Problem description.
Directions for the data below: repeat exactly the lines from the one with "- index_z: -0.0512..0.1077" through the one with "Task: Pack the", both included, and omit all pictures.

[Start of section]

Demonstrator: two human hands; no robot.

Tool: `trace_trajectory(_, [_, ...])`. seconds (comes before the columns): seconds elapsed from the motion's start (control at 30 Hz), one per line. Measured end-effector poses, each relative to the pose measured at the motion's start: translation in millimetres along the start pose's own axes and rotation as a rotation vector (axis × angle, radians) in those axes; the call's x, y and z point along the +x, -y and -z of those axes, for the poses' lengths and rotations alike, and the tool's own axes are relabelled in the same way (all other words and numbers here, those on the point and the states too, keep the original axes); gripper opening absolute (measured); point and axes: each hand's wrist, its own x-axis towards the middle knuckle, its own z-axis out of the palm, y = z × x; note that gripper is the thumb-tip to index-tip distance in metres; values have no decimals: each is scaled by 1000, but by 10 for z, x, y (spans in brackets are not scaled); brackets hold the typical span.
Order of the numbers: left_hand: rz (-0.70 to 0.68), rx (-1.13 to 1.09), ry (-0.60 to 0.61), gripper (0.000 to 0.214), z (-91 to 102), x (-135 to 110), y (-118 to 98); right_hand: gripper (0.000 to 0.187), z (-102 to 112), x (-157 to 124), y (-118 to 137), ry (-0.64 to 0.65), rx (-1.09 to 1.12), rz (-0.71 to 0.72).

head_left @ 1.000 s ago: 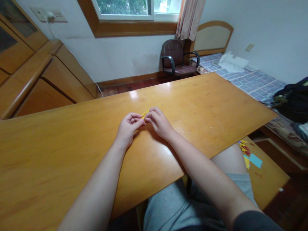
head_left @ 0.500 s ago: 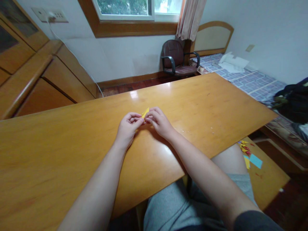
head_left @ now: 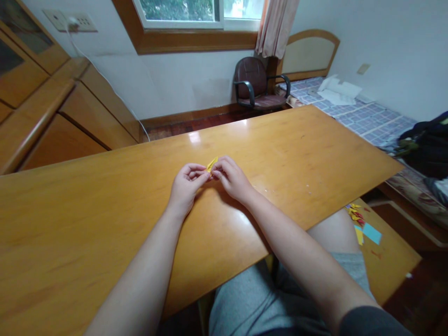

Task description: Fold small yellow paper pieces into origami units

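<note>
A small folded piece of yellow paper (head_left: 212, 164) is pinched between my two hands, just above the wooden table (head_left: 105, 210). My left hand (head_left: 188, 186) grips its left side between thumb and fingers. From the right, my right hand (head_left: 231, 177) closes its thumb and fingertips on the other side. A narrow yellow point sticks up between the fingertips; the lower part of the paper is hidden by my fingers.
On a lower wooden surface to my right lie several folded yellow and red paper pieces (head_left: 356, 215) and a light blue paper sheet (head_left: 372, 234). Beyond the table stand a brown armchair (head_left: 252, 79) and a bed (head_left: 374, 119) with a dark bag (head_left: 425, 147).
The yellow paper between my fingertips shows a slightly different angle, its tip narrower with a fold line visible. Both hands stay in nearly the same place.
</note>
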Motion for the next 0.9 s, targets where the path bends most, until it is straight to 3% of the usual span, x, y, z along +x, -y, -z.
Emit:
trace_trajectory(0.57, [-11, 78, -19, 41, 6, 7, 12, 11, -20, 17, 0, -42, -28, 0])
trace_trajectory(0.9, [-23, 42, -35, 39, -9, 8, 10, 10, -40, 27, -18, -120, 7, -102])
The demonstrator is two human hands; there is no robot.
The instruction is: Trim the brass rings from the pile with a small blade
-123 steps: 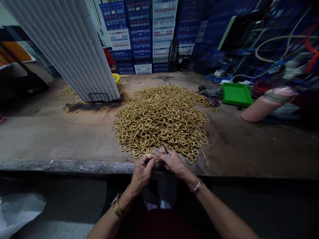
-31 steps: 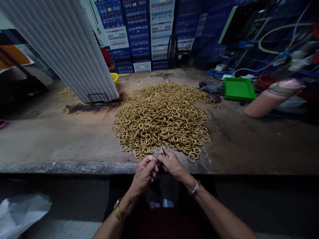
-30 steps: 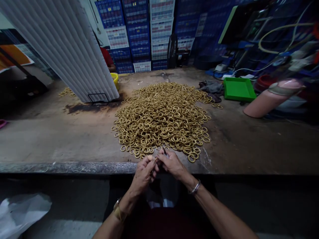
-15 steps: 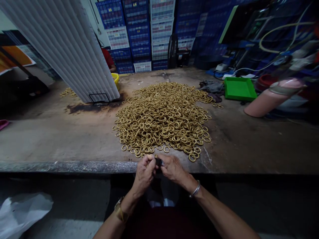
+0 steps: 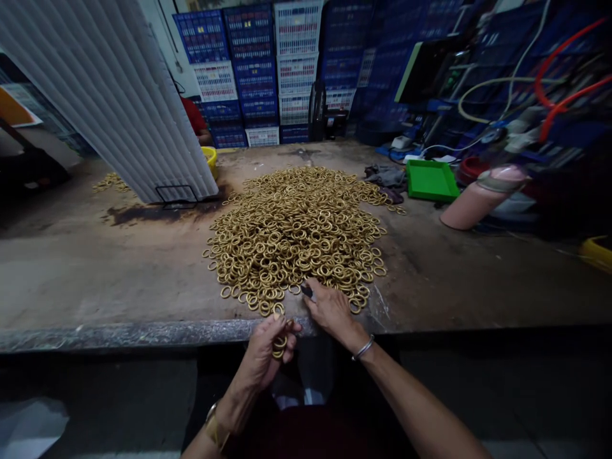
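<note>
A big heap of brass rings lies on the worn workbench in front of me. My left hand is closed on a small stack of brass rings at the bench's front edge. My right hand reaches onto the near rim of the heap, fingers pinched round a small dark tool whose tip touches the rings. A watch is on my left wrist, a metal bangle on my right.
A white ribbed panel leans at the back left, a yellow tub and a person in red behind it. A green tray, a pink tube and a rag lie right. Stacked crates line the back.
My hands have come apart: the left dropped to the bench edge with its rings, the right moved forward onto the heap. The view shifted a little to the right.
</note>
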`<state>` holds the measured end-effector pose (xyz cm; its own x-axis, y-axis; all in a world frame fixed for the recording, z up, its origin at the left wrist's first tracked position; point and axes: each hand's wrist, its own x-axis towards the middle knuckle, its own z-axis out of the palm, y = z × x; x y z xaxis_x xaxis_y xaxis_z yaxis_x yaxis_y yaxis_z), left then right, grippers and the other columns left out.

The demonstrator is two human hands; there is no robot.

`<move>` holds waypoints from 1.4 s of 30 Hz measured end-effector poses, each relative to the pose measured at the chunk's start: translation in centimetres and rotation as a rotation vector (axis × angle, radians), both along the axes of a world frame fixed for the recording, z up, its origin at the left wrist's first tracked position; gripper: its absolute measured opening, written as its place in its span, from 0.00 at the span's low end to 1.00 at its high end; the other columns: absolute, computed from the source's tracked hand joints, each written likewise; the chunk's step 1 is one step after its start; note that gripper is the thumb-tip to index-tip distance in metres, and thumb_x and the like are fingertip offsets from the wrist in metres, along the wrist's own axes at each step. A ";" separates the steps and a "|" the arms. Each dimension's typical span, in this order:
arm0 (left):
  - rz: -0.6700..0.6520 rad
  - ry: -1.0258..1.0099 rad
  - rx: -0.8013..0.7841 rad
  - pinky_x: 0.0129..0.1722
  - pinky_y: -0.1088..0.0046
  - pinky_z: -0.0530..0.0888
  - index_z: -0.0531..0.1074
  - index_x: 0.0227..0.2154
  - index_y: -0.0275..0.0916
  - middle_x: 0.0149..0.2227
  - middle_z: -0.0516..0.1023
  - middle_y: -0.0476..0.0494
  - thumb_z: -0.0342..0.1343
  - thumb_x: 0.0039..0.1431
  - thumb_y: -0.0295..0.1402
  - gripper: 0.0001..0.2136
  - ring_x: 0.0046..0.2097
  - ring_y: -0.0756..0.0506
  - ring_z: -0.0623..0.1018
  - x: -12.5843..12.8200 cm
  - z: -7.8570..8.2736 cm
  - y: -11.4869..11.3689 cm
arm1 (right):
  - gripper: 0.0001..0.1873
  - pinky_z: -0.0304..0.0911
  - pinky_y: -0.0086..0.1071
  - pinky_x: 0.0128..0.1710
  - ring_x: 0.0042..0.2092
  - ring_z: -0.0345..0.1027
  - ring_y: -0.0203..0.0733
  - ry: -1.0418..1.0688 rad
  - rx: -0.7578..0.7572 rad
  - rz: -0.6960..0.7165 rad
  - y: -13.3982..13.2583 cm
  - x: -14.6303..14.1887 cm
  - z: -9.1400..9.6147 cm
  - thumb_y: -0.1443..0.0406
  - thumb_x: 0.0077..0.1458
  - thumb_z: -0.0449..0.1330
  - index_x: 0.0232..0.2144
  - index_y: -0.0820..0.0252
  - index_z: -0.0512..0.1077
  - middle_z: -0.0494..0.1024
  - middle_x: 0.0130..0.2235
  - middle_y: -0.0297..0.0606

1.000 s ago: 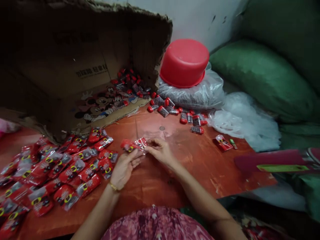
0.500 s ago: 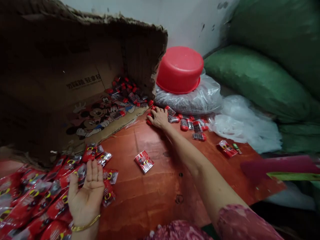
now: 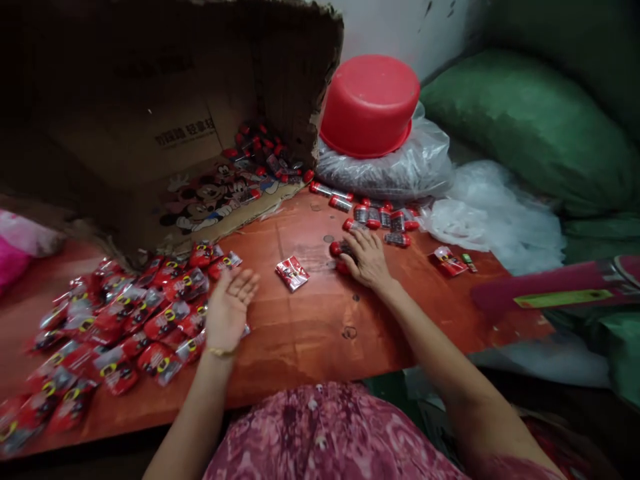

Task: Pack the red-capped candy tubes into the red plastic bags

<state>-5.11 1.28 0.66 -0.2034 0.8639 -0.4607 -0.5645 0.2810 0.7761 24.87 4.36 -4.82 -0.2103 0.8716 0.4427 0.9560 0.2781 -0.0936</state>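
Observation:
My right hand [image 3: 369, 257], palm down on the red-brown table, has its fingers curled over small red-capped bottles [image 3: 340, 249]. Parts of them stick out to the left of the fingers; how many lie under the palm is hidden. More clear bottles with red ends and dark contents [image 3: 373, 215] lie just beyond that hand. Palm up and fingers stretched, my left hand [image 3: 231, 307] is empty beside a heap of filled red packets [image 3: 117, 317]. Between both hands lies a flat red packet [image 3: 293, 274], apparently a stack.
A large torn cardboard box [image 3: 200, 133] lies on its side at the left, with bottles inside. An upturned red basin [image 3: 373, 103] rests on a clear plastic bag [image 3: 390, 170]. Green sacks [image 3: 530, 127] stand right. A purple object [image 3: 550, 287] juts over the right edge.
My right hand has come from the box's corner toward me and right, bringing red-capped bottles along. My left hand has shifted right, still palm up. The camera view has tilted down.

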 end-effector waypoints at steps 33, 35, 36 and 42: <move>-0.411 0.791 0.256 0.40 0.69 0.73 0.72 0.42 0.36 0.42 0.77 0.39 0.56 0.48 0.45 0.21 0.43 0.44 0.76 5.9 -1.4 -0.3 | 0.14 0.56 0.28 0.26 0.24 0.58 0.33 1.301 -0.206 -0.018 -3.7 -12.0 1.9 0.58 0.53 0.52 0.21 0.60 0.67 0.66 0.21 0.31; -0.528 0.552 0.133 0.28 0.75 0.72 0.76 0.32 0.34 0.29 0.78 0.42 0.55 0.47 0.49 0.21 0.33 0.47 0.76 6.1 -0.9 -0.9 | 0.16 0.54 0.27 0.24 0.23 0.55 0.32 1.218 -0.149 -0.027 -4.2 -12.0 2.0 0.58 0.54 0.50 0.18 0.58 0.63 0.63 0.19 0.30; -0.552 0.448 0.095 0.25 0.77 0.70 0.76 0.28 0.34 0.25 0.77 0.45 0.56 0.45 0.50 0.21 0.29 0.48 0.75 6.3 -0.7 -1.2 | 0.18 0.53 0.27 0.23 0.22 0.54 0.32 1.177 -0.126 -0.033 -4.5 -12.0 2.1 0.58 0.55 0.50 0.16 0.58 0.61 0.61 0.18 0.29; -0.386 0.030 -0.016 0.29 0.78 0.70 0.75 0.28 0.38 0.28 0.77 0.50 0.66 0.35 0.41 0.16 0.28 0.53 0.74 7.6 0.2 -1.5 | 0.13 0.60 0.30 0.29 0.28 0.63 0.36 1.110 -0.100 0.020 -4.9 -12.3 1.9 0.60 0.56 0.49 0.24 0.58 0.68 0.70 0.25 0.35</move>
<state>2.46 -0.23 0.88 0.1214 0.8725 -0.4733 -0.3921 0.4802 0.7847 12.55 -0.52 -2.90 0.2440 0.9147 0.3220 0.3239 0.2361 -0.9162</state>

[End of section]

Result of the exercise.
  - index_z: -0.0512..0.1077
  - middle_z: -0.0494..0.1024
  - middle_x: 0.0130..0.2235
  - middle_y: -0.0297..0.0606

1.000 s ago: 
0.500 s ago: 
now: 

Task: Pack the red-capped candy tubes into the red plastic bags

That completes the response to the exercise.